Repeat exactly, and only, the lines of the entries below from the one with "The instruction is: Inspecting" through the one with "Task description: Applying", both ends included.

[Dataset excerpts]
Content starts
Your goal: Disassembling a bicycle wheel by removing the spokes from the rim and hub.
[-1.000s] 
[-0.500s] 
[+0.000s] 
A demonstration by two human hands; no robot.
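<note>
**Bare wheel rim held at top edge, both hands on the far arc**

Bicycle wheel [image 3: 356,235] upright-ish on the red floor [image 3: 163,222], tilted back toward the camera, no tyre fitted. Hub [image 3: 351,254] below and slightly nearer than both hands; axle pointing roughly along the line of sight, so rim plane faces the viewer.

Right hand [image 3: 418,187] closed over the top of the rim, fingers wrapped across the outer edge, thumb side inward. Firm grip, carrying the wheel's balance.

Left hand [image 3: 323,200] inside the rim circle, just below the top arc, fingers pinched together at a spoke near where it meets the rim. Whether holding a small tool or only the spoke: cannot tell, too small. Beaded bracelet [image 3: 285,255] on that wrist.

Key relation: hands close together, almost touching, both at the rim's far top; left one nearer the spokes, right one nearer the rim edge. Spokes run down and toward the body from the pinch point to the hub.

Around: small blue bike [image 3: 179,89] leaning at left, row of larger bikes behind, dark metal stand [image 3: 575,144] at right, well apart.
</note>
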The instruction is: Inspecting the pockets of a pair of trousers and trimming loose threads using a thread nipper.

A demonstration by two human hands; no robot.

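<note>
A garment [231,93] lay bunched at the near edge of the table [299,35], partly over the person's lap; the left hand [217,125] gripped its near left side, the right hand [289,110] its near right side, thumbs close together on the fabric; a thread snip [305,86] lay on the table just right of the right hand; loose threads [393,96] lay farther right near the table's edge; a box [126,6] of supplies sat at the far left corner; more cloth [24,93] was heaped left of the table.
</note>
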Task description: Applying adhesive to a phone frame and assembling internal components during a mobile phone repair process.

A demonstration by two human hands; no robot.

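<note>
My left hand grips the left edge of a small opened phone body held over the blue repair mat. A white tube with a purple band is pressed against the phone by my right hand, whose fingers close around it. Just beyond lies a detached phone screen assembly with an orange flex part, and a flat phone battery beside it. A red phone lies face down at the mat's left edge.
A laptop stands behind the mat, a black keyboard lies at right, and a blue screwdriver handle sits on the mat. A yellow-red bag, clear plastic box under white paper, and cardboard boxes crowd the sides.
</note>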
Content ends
[EXERCISE RESULT]
The instruction is: Inspecting the pockets of a pair of trousers and trimming loose threads using a thread nipper.

A demonstration by two human hands; no robot.

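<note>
A garment [231,93] lay bunched at the near edge of the table [299,35], partly over the person's lap; the left hand [217,125] gripped its near left side, the right hand [289,110] its near right side, thumbs close together on the fabric; a thread snip [305,86] lay on the table just right of the right hand; loose threads [393,96] lay farther right near the table's edge; a box [126,6] of supplies sat at the far left corner; more cloth [24,93] was heaped left of the table.
</note>
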Task description: Applying adhesive to a phone frame and assembling internal components during a mobile phone repair process.

No additional output will be given.